Pierre Poilievre's (brief) exile is over. Now what?

In fundraising appeals sent to supporters ahead of Monday's vote, the Conservative Party billed Battle River-Crowfoot as the "most important by-election in Canadian history."
It was at least the most important byelection in the history of Pierre Poilievre. Not that the winner was ever in much doubt.
In attempting to regain a seat in the House of Commons — a chamber he first entered in 2004 at the age of 25 — Poilievre chose one of the safest ridings for a Conservative. In April, the Conservative candidate in Battle River-Crowfoot won with 83 per cent of the vote.
With the exception of the 2019 election when the right-wing People's Party of Canada took nine per cent of the vote in the riding, the Conservative Party's candidate had never won less than 80 per cent of the vote in Battle River-Crowfoot.
So that Poilievre won on Monday night with 80.4 per cent of the vote (with one polling station left to report as of Tuesday afternoon) is merely in line with what should have been expected.
But it also means Battle River-Crowfoot did not add to what has been a difficult set of data points for Poilievre over the last six months.
Can a byelection halt Poilievre's slide?In April, Poilievre's Conservatives won 41.3 per cent of the national popular vote and finished just a few points behind the Liberal Party. But recent polling suggests a bigger gap has opened up since then, with the Conservatives slipping back to 38 per cent and the Liberals climbing to 45 per cent.
Meanwhile, according to a recent survey by Nanos, Mark Carney enjoys a 28-point advantage when Canadians are asked who their preferred prime minister is — with 51.7 per cent saying Carney and just 23.7 saying Poilievre.
And all such numbers are rendered even more stark when compared to where things stood in January when the Conservatives had a 20-point lead in the polls and Poilievre seemed all but certain to become the next prime minister of Canada.
While Poilievre still has to worry about an internal leadership review in January, his win in Battle River-Crowfoot at least ensures he will be back in the familiar environs of the House as leader of the opposition when Parliament reconvenes this fall.
"This is the FINAL PUSH to get Pierre back to Parliament where he can CHALLENGE Mark Carney and the radical Liberals HEAD-ON," the Conservative Party told its supporters on Monday.
But if the Conservative Party wanted its supporters to believe this was the "most important by-election in Canadian history," it was presumably on the basis that ending Poilievre's (brief) exile from the House was a prerequisite to not just challenging the Liberals, but ultimately defeating them.
And however decisive the result in Battle River-Crowfoot, there remains the question of where Poilievre and the Conservative Party go from here.
Meet the new Poilievre, same as the old?The Conservative Party's result in April could be read in one of at least two ways.
Viewed from one angle, it might suggest the Conservatives are this close to forming government — that, if not for a remarkable confluence of events this spring, Poilievre would be prime minister.

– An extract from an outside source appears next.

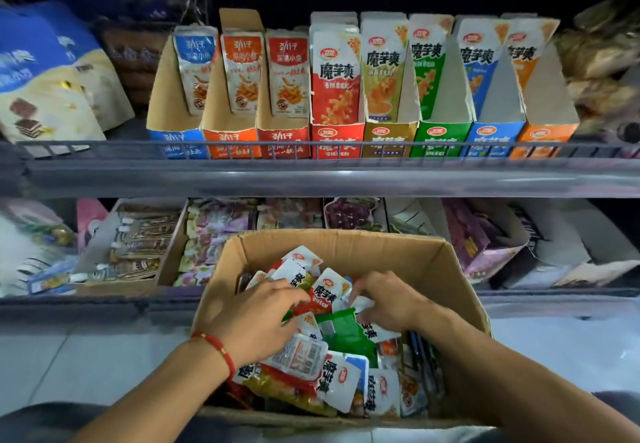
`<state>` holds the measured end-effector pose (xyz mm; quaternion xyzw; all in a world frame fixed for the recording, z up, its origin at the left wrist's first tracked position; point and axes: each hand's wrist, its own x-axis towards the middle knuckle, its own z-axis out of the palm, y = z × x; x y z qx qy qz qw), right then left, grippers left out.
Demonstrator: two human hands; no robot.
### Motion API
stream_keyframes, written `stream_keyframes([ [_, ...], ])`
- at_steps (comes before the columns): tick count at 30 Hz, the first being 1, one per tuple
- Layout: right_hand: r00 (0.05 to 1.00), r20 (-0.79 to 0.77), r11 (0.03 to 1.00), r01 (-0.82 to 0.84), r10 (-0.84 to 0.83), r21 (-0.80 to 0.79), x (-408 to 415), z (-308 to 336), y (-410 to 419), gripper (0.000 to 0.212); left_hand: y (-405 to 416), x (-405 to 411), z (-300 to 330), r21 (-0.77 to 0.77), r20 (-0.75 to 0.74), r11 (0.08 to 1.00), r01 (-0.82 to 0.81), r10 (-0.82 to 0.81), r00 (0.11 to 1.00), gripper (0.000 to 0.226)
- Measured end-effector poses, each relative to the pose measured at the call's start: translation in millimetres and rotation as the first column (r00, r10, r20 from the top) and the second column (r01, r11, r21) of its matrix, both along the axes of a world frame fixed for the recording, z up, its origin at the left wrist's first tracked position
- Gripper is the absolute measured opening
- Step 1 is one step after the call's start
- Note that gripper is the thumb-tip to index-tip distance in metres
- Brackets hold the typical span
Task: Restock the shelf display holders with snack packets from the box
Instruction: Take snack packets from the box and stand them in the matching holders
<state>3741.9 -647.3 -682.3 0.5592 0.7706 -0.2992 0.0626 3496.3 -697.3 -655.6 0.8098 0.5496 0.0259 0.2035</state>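
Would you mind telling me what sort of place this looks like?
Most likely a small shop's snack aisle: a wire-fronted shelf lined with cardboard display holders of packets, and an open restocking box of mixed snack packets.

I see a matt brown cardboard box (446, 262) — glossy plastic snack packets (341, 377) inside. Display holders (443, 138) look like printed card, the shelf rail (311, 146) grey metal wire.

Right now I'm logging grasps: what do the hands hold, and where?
Both hands dig among packets in the box; fingers curl on packet edges, exact hold unclear.
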Motion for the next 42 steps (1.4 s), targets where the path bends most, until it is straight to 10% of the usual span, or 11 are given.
stream_keyframes([
  [6,0.951,-0.273,0.985,0.166,-0.146,0.05,23.6,70.9,-1.3,0.019,-2.0,28.4,15.2,-0.011,0.055,0.998,0.059,-0.058,0.997,0.102],
  [10,0.693,-0.574,0.9,0.325,-0.436,-0.291,31.4,73.7,-12.6,0.009,-3.8,46.6,15.3,0.01,-0.054,0.998,0.06,-0.059,0.997,0.123],
  [19,0.342,-0.712,0.787,0.336,-0.614,-0.517,43.4,77.6,-19.9,0.021,0.9,56.7,18.9,-0.102,0.314,0.994,0.033,0.001,0.949,0.04],
  [25,0.601,-0.729,0.945,0.204,-0.328,-0.257,59.2,86.8,-25.2,0.025,-2.9,55.3,24.8,-0.582,0.648,0.811,0.052,0.424,0.633,0.035],
  [30,0.505,-0.783,0.922,0.312,-0.364,-0.227,56.7,82.7,-25.4,0.019,-8.3,55.7,33.9,-0.623,0.716,0.774,0.115,0.504,0.484,0.039],
  [35,0.318,-0.807,0.861,0.288,-0.498,-0.419,59.8,89.2,-26.4,0.019,-5.2,55.8,40.7,-0.486,0.768,0.873,-0.044,0.45,0.456,0.04],
  [42,0.431,-0.8,0.898,0.328,-0.418,-0.293,54.9,100.5,-29.5,0.023,5.0,47.9,50.3,-0.357,0.772,0.932,-0.063,0.332,0.542,0.04],
])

Viewed from another angle, it might suggest that Poilievre missed his moment — that while he might have been the man for the moment in 2024, the new moment demands something quite different.
Which view you take might depend on where you sit politically. But either way, some part of the answer will likely depend on how well the Carney government performs.
And Conservatives might draw some hope from the fact the new prime minister is staring down a series of challenges with high degrees of difficulty — not just the high-stakes negotiations with the United States over trade and tariffs, but also a federal spending review, a push to accelerate major infrastructure projects and the promise of significant new housing initiatives.
Both the Carney government's capacity and the public's goodwill are going to be tested over the next several months, and the Conservatives may have opportunities to re-make the argument for change that they had seemingly won a year ago.
Whether Poilievre himself has to change has been a much-discussed question since at least the middle of this spring's election campaign. He has said that he's not for turning, but it's perhaps possible to see small hints of a slightly different approach.

In accepting victory on Monday night, Poilievre told supporters that when Parliament returns, Conservatives "will not only oppose" the Liberal government's agenda, "but we will propose real solutions." That might speak to some desire to better present the Conservatives as a "government-in-waiting."
But Poilievre and other Conservatives also recently criticized Crown prosecutors for their approach to the cases of two "Freedom Convoy" organizers. And so far, the Conservative policy prescription seems basically unchanged.
Last week, Poilievre promised to table legislation this fall that would repeal a number of Liberal environmental policies, including the cap on oil and gas emissions, the carbon price on industrial emissions, the ban on single-use plastics and the zero-emission-vehicle mandate. The ZEV mandate has replaced the carbon tax as Poilievre's object of derision, and he has framed the policy as a new front in a larger culture war.
If the government-in-waiting has a plan to reduce Canada's greenhouse gas emissions, it has yet to spell it out.
Such things didn't seem necessary a year ago when the Conservatives were leading the Liberals by 20 points. And perhaps, in time, a similar moment will come along again.
If not — if Poilievre doesn't become prime minister — Battle River-Crowfoot might go down as something less than the most important byelection in Canadian political history.